Судаков не заметил, как остался один в вагоне. За вокзалом притихшая, опустевшая Каланчеевская площадь. Над Москвой спустилась холодная декабрьская ночь.

ГЛАВА ВОСЕМНАДЦАТАЯ

ПОСЛЕ двухнедельной практики в Болшеве – снова занятия в институте. У Судакова по всем предметам хорошие отметки. Способностями и старанием он выделялся среди однокурсников. У преподавателей был на хорошем счету. И, казалось бы, по жизни шагать обучился. Но споткнулся.

Однажды в разговоре с группой студентов Судаков резко поспорил. В ту пору материально жилось трудновато. В практике советской торговли существовали на одни и те же продовольственные товары различные цены: коммерческие, твердые, рыночно-спекулятивные, и вдобавок к этому были ещё «торгсины» – для тех, кто имел серебро и золото. Всё это студенту-коммунисту Судакову казалось крайне непонятным.

– Я считаю, – заявил он, – ненормальным расхождение цен на одни и те же продукты в одних и тех же условиях и местностях, не иначе, как результатом нарушения экономического развития, когда частное вступает в противоречие с общим, а экономика из базиса становится надстройкой над политическим базисом. Но это явление преходящее, временное…

Казалось бы, что ничего страшного он не наговорил. Но два студента-однокашника Ленька Иванов и Петька Громов взяли на заметку «нездоровые настроения» Судакова и сговорились состряпать на него заявление, свидетельствующее о политической зрелости, о бдительности и непримиримости заявителей и о несовместимости взглядов Судакова с его пребыванием в партии и в стенах института.

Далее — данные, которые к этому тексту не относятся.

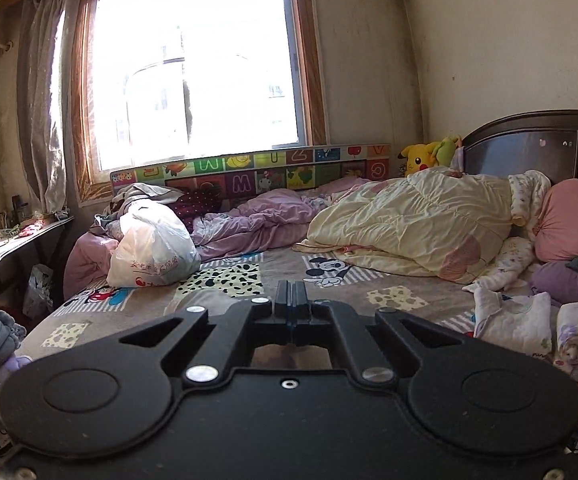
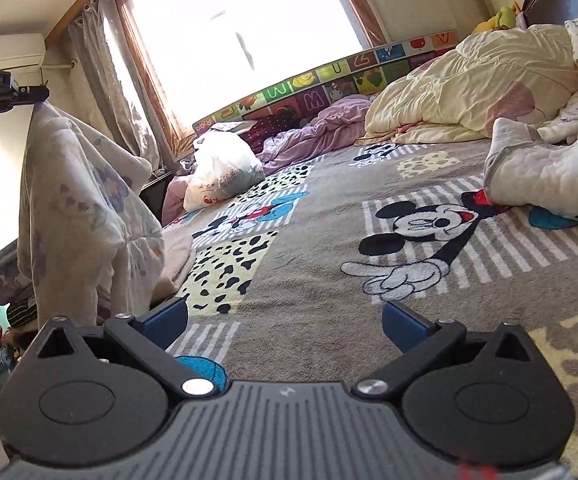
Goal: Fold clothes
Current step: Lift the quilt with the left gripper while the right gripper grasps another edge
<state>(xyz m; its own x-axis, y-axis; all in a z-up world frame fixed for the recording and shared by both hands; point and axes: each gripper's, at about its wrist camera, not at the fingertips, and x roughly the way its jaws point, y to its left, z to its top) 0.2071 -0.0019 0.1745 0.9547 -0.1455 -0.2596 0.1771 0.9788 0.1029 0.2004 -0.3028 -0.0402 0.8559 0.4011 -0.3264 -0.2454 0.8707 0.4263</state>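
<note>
Right gripper (image 2: 285, 322) wide over bedspread (image 2: 309, 288); left gripper (image 2: 35, 94) holds hanging garment (image 2: 81, 208).

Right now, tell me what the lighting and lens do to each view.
Left wrist view: the window is blown out white, the walls bow from fisheye. Right wrist view: the same glare, tilted; the hanging garment is backlit and dim; the bedspread stays sharp.

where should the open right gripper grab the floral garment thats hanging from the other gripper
Take the floral garment at its free upper corner, the bulge beside the left gripper that pinches its top. Come in level from the bed side with the right gripper, jaws straddling the edge: the cloth hangs in loose folds, so matching the top corner should spread it flat.
</note>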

Заявление, составленное в резких тонах, с преувеличением, раздутием и искажением фактов, было подано в парторганизацию. На партсобрании при разборе этого вопроса напомнили, что Судаков весной этого года уже обсуждался за притупление бдительности в Вологде. Проголосовали – исключить Судакова из членов партии и из института.